Eastwood plays Will Munny, a man with a violent past who has tried to make a new life for himself. He has children and stays true to his deceased wife. Unfortunately, his violent past doesn't always lead to him having a quiet life and that's the case when he's approached with an offer by 'The Schofield Kid' (Jaimz Woolvett). A couple of men were responsible for cutting up a whore (played by Anna Levine) and the other working girls in town weren't too happy with the punishment they received from Little Bill Daggett (Gene Hackman). Strangely enough, Bill normally metes out far worse punishments to anyone he sees as a threat to his idyllic vision of the town. He doesn't even allow anyone to enter with guns on their person, which doesn't bode well for the likes of English Bob (Richard Harris).
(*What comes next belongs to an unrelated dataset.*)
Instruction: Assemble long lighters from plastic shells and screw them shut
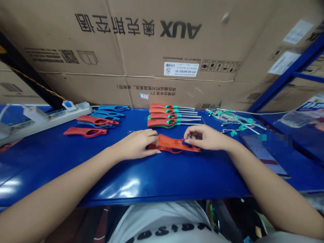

It also doesn't bode well for The Kid, Munny and Ned Logan (Munny's friend, played by Morgan Freeman).
Unforgiven sees Eastwood hitting it out of the park in his role as director and, when you think of how well he's done in his directorial career, that's high praise indeed. It helps that he also does great in the acting department and surrounds himself with fine talent (Freeman, Hackman and Harris do some of their best work, there's a great little role for Saul Rubinek and Woolvett, Levine and Frances Fisher, playing mother hen to her girls, all do sterling work). Then, there's the great script by David Webb Peoples. It's full of quality lines and character moments that are often mesmerising (I should rave more about Hackman and Harris, both outstanding with the former, in particular, getting his teeth into an interesting villain who is given an interesting complexity and sense of morals). And everything is turned into pure gold when the distilled essence of Eastwood's years in the Western genre is added to the mix.
The film is both a love letter to every movie that has ever feature a gunslinger on-screen and also a serious and moving study of how a man who spends his life doing bad things can ruin any future chance of happiness and contentment that he may one day hope for. It is ultimately, of course, about the deeds and the people and even the reflections in the mirror that are unforgiven.